For anyone who has scoffed that Vogue has never done any real reporting, the documentary points right to war correspondent (yes, the magazine had a war correspondent) Lee Miller's haunting photo spread, shortly after WWII, of the Buchenwald concentration camp. Even now, you'd be shocked to find those images in any newspaper, let alone a women's style magazine, and sixty years ago it was downright groundbreaking. And indeed, this desire to defy expectations went into their fashion shoots as well. Susan Train, a Fashion Editor in the magazine's Paris branch, recalls that with the introduction of plane travel, the magazine used the opportunity to shoot in such exotic locations as India and Instabul, well before there were even paths made for tourists, or professionals lugging around models and equipment. And perhaps at the height of these kind of involved shoots is Polly Mellen's anecdote about a five week journey with Richard Avedon to Japan for a spread called "The Great Fur Caravan." And as her first major assignment under famed editor Diane Vreeland (also the subject of recent documentary), it's a good indication of the trial-by-fire wringer the staff often went through.

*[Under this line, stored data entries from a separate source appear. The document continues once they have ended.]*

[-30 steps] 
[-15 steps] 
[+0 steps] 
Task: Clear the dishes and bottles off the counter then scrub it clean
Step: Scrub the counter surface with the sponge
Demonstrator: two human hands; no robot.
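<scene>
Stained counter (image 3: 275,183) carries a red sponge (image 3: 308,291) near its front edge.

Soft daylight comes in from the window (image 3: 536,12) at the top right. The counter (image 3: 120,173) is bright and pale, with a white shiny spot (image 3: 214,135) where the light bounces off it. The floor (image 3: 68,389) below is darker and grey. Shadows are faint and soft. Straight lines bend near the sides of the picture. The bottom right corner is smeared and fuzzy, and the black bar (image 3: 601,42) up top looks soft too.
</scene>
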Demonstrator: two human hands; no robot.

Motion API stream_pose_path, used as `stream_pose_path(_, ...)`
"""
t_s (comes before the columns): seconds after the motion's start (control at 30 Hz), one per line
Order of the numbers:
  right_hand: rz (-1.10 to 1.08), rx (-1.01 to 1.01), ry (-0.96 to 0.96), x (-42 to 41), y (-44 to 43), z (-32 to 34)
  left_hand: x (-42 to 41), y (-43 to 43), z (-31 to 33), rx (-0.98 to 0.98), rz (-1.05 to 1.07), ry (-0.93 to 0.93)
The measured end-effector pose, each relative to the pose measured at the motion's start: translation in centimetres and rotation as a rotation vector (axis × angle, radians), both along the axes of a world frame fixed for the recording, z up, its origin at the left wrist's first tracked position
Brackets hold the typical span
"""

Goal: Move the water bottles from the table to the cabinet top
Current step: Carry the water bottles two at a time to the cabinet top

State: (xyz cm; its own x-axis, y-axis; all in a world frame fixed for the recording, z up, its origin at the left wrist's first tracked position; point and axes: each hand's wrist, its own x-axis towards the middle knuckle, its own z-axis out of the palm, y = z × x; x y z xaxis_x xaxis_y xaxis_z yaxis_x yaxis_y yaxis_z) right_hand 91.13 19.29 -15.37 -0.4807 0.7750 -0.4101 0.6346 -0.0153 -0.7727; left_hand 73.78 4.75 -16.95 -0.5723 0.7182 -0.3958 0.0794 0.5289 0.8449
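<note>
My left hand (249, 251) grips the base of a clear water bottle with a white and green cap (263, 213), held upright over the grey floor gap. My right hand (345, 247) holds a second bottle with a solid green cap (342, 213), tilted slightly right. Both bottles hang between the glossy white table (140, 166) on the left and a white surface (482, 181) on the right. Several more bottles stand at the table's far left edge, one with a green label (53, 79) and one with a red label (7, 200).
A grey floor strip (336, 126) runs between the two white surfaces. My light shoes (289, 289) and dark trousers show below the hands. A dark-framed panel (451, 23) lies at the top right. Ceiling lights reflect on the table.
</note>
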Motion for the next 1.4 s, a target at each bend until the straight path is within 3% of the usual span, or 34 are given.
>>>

But of course, now you're lucky to get a few days instead of a few weeks to put together a shoot, and as the magazine has grown, the pace has quickened, with creativity often required under the tightest of deadlines. But it's also a reflection of a lifestyle that has seen everyone become busier, and in the '90s Vogue realized that their audience wanted a magazine they could relate to, instead of a travelogue to remote places they would never visit, with clothes they'd never wear. Thus the decision to mix haute couture with street fashion, perhaps best exemplified in the November 1988 cover which featured a model in an expensive, baubled (and pretty hideous) Christian Lacroix t-shirt, and *gasp* a pair of regular jeans. The image was so surprising at the time that Wintour relates that the printers actually called the magazine to verify that it wasn't a mistake.
And it's this anecdotal approach that Bailey and Fenton use for 'In Vogue.' While the duo are best known for the porn documentary "Inside Deep Throat," this is less investigative, and more of an oral history of a kind. Gathering the magazine's editors present and past including the great Grace Coddington, Tonne Goodman, Camilla Nickerson, Phyllis Posnick and Babs Simpson, along with actresses Nicole Kidman and Sarah Jessica Parker, fashion designers Tom Ford and Vera Wang and many more, those looking for a comprehensive, balanced look at Vogue will have to search elsewhere. But as a love letter that plays like a living room conversation with some war stories and nostalgia? 'In Vogue' does the trick. [B]
"In Vogue: The Editor's Eye" airs on HBO tonight at 9 PM.